Readers will be forgiven if they’ve never heard of Limon’s case; unlike the Texas defendants, Matthew Limon did not have any national gay legal groups rallying to his side, calling attention to the inequity he had suffered. And Limon faced more than a $200 fine: he had been sentenced to 17 years and two months for violating Kansas’s sodomy law by performing homosexual fellatio.

 

Limon, in a special needs school because of mild mental retardation, had just turned 18 in February 2000 when he had a consensual– by all accounts– dalliance with another male student who was just shy of his fifteenth birthday. Had Limon and his partner been of opposite sexes, a so-called “Romeo and Juliet” provision of Kansas law would have applied (if, indeed, the police had ever gotten involved). Kansas lawmakers had explicitly exempted heterosexual teens within four years in age of each other from the Draconian penalties of their state’s sodomy law. But gay teens had no such exemption, and Matthew Limon, who had done nothing more than suck a willing– but same-sex– classmate, was sentenced to over 17 years in prison.
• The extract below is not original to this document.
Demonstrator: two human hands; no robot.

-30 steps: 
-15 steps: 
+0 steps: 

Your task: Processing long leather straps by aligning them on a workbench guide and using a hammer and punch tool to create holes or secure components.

Additionally, because Kansas defines sodomy as a “violent” sex crime, Limon’s sentence means his life-time registration as a “sexually dangerous person.”

 

The current Supreme Court has certainly not distinguished itself as a friend of the Bill of Rights, but even they got the Limon case right. Selectively punishing teens only for gay sexual expression is unfair. And the injustice is monumentally compounded given the staggering harshness of the penalty.

 

While we can rejoice that Matthew Limon will not serve 17 years for an affectionately offered blowjob, we must be alarmed that gay legal and political groups have all but ignored his case. Matthew Limon’s homosexuality made him the target of brutal, bigoted laws– reason enough for any gay rights group to intervene as his advocate and defender. But instead of rallying cries from our legal organizations, we have heard… nothing.

 

It has been the American Civil Liberties Union (ACLU) that has spearheaded Matthew Limon’s campaign for justice. In case after case wherein gay groups have been craven, the ACLU has kept focused on fundamental issues of civil liberties and sexual freedom. The next time you’re solicited for a donation for “gay rights,” remember the ACLU’s unique dedication to justice for all, not just the politically convenient.

 

Let us use this summer’s Court decisions to remind us that we struggle against prohibitions against sodomy and other such laws not for abstract theoretical concerns, but to prevent any of us from being treated as horribly and unfairly as Matthew Limon has been.